▶ ABOUT THIS TASK
Emit all the data exactly as provided.

▶ DATA TO EXAMINE
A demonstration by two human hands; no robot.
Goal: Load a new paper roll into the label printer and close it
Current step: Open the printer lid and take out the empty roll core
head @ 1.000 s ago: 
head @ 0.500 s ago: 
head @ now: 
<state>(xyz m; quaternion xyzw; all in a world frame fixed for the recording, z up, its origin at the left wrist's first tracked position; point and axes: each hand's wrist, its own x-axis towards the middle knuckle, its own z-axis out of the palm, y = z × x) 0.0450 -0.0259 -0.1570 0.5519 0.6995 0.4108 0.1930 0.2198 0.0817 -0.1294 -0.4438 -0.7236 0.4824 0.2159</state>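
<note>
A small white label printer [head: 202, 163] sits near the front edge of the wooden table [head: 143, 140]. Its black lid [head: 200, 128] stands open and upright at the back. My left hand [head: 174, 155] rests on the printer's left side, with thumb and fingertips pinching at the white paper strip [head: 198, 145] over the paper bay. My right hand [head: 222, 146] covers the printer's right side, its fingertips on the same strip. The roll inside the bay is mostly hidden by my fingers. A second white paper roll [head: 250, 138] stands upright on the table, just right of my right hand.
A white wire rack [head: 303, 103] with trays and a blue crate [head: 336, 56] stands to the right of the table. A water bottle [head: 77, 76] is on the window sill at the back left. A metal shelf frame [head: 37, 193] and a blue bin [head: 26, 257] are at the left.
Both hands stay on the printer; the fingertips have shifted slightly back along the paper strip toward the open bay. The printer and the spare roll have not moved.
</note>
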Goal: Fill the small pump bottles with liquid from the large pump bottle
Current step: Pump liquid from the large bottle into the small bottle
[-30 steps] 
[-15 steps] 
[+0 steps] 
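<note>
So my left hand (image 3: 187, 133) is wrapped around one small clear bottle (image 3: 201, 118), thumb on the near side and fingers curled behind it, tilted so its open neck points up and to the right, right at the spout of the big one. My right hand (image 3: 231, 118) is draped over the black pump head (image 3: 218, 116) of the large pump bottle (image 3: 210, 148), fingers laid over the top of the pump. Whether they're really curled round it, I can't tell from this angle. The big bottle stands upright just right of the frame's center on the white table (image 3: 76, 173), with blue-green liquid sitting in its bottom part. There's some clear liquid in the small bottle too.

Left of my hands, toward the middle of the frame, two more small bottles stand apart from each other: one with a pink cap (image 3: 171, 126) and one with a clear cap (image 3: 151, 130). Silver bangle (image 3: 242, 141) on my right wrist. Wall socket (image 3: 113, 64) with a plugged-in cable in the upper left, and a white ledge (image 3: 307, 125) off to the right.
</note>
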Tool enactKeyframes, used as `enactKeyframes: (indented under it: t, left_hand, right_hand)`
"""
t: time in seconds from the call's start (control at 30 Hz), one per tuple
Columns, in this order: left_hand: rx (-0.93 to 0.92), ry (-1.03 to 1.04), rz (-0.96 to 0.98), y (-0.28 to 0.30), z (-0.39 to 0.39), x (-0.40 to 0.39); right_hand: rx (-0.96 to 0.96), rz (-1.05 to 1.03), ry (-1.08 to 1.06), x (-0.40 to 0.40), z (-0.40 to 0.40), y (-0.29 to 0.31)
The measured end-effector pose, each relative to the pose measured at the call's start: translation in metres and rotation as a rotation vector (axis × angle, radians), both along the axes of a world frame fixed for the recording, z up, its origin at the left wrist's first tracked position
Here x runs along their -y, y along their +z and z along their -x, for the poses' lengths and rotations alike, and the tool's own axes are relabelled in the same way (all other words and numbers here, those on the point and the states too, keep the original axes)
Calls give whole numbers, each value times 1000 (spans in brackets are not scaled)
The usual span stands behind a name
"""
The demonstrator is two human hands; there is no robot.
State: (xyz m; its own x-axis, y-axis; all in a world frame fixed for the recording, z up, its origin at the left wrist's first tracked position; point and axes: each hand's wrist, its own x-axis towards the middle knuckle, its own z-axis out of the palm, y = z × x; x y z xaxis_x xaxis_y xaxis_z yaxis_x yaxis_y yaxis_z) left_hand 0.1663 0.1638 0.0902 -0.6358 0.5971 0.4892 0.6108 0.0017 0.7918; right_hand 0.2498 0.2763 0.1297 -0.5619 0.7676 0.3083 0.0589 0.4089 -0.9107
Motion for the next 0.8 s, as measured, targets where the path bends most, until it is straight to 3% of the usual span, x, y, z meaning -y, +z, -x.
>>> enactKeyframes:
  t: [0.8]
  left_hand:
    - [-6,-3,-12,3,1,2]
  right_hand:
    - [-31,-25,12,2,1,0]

▶ YOUR SOLUTION
A demonstration by two human hands; no robot.
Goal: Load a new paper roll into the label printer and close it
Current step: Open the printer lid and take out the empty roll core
head @ 1.000 s ago: 
head @ 0.500 s ago: 
head @ now: 
<state>(xyz m; quaternion xyzw; all in a world frame fixed for the recording, z up, its origin at the left wrist's first tracked position; point and axes: each hand's wrist, its own x-axis towards the middle knuckle, its own z-axis out of the palm, y = z × x) 0.0450 -0.0259 -0.1570 0.5519 0.6995 0.4108 0.1930 0.2198 0.0817 -0.1294 -0.4438 -0.7236 0.4824 0.2159</state>
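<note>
A small white label printer [head: 202, 163] sits near the front edge of the wooden table [head: 143, 140]. Its black lid [head: 200, 128] stands open and upright at the back. My left hand [head: 174, 155] rests on the printer's left side, with thumb and fingertips pinching at the white paper strip [head: 198, 145] over the paper bay. My right hand [head: 222, 146] covers the printer's right side, its fingertips on the same strip. The roll inside the bay is mostly hidden by my fingers. A second white paper roll [head: 250, 138] stands upright on the table, just right of my right hand.
A white wire rack [head: 303, 103] with trays and a blue crate [head: 336, 56] stands to the right of the table. A water bottle [head: 77, 76] is on the window sill at the back left. A metal shelf frame [head: 37, 193] and a blue bin [head: 26, 257] are at the left.
Both hands stay on the printer; the fingertips have shifted slightly back along the paper strip toward the open bay. The printer and the spare roll have not moved.
</note>
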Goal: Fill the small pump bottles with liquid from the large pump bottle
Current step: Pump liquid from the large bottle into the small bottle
[-30 steps] 
[-15 steps] 
[+0 steps] 
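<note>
So my left hand (image 3: 187, 133) is wrapped around one small clear bottle (image 3: 201, 118), thumb on the near side and fingers curled behind it, tilted so its open neck points up and to the right, right at the spout of the big one. My right hand (image 3: 231, 118) is draped over the black pump head (image 3: 218, 116) of the large pump bottle (image 3: 210, 148), fingers laid over the top of the pump. Whether they're really curled round it, I can't tell from this angle. The big bottle stands upright just right of the frame's center on the white table (image 3: 76, 173), with blue-green liquid sitting in its bottom part. There's some clear liquid in the small bottle too.

Left of my hands, toward the middle of the frame, two more small bottles stand apart from each other: one with a pink cap (image 3: 171, 126) and one with a clear cap (image 3: 151, 130). Silver bangle (image 3: 242, 141) on my right wrist. Wall socket (image 3: 113, 64) with a plugged-in cable in the upper left, and a white ledge (image 3: 307, 125) off to the right.
</note>
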Tool enactKeyframes, used as `enactKeyframes: (indented under it: t, left_hand, right_hand)`
"""
t: time in seconds from the call's start (control at 30 Hz), one per tuple
Columns, in this order: left_hand: rx (-0.93 to 0.92), ry (-1.03 to 1.04), rz (-0.96 to 0.98), y (-0.28 to 0.30), z (-0.39 to 0.39), x (-0.40 to 0.39); right_hand: rx (-0.96 to 0.96), rz (-1.05 to 1.03), ry (-1.08 to 1.06), x (-0.40 to 0.40), z (-0.40 to 0.40), y (-0.29 to 0.31)
The measured end-effector pose, each relative to the pose measured at the call's start: translation in metres and rotation as a rotation vector (axis × angle, radians), both along the axes of a world frame fixed for the recording, z up, its origin at the left wrist's first tracked position
Here x runs along their -y, y along their +z and z along their -x, for the poses' lengths and rotations alike, and the tool's own axes are relabelled in the same way (all other words and numbers here, those on the point and the states too, keep the original axes)
Calls give whole numbers, each value times 1000 (spans in brackets are not scaled)
The usual span stands behind a name
"""
The demonstrator is two human hands; there is no robot.
State: (xyz m; its own x-axis, y-axis; all in a world frame fixed for the recording, z up, its origin at the left wrist's first tracked position; point and axes: each hand's wrist, its own x-axis towards the middle knuckle, its own z-axis out of the palm, y = z × x; x y z xaxis_x xaxis_y xaxis_z yaxis_x yaxis_y yaxis_z) left_hand 0.1663 0.1638 0.0902 -0.6358 0.5971 0.4892 0.6108 0.0017 0.7918; right_hand 0.2498 0.2763 0.1297 -0.5619 0.7676 0.3083 0.0589 0.4089 -0.9107
Motion for the next 0.8 s, as measured, targets where the path bends most, until it is straight to 3% of the usual span, x, y, z meaning -y, +z, -x.
>>> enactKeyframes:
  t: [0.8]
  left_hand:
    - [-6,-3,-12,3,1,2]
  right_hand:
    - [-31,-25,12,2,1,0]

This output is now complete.